Corruption creeps in when regulatory agencies are financially induced to get building approvals for areas where public safety will be compromised or where there should ordinarily be no buildings such as flood plains. Houses on water-ways block drainage and are prone to flooding. Many of the old buildings are starved of proper maintenance which ultimately makes the houses to be prone to dilapidation. Many of the public and private buildings are full of cracks and crevices which are often neglected. Some houses have leaking roofs and pipes, blocked drainages, and many other defects which are not fixed on time. With the buildings exposed to inclement weather, there is no need for a soothsayer to know that such facility is heading for collapse.
Lack of customer friendly mortgage facilities in the country puts undue pressure on individuals to build their private residences. More so, with the exorbitant rent being charged by house-owners in cahoots with their shylock estate agents. It is said that there are about 16 million housing deficits in Nigeria. Thus, there are fewer houses than there are people in need. This drives up the cost of rent and lease. Ultimately, it increases the cost of doing business.

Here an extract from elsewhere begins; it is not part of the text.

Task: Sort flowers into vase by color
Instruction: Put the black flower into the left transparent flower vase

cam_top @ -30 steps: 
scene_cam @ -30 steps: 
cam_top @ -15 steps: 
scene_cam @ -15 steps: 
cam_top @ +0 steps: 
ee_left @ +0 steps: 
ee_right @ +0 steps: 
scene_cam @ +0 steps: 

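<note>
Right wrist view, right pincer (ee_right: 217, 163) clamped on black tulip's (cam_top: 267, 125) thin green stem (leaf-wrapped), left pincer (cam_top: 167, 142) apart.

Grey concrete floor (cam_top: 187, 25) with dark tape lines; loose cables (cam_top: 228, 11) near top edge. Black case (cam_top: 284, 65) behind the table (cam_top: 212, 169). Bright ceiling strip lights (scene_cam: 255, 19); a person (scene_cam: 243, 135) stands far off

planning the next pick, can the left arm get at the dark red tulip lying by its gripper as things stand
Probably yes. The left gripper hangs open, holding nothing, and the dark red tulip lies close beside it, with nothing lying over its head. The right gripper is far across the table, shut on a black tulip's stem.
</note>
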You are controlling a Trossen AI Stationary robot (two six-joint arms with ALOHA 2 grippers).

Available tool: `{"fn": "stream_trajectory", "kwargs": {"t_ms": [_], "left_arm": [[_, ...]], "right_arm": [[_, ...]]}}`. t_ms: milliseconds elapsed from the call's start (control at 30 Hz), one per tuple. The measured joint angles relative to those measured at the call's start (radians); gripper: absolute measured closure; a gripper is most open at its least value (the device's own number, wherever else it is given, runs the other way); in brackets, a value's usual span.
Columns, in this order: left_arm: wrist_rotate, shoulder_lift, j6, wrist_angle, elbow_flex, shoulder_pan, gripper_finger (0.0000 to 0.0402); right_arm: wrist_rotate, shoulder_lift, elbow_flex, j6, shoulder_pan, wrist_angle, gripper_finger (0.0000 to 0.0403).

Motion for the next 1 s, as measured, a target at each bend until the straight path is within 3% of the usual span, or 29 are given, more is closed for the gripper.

It is unfortunate that over the years not much has been done by government to arrest the ugly trend. When major structures crumpled, committees are set up to examine the remote and immediate causes and that’s where it ends. The culprits are hardly prosecuted nor did the victims and their families care for. They are left to lick their wounds and mourn their losses. The law ought to make property owners liable for causing death and injury to workers or occupants of their property. They should be made to bear the medical cost of the injured and pay compensation to the family of the deceased. Government agencies in charge of housing development and control need to carry out stricter oversight by ensuring compliance of property developers with building code. They need to also conduct integrity or stress test on many old buildings to see if they are still strong enough for human habitation. Building that fail stress tests should be pulled down if the structural defects are irredeemable. In doing this, priority should be given to multi-storey buildings. Housing loans with friendly repayment terms should be given by government and mortgage institutions so that individuals can build quality houses for their families. Above all, let all workers on building sites do quality jobs while tenants of old buildings should be vigilant and watch out for early signs of building disintegration. It would be in their interest to vacate such property immediately before it becomes a death trap.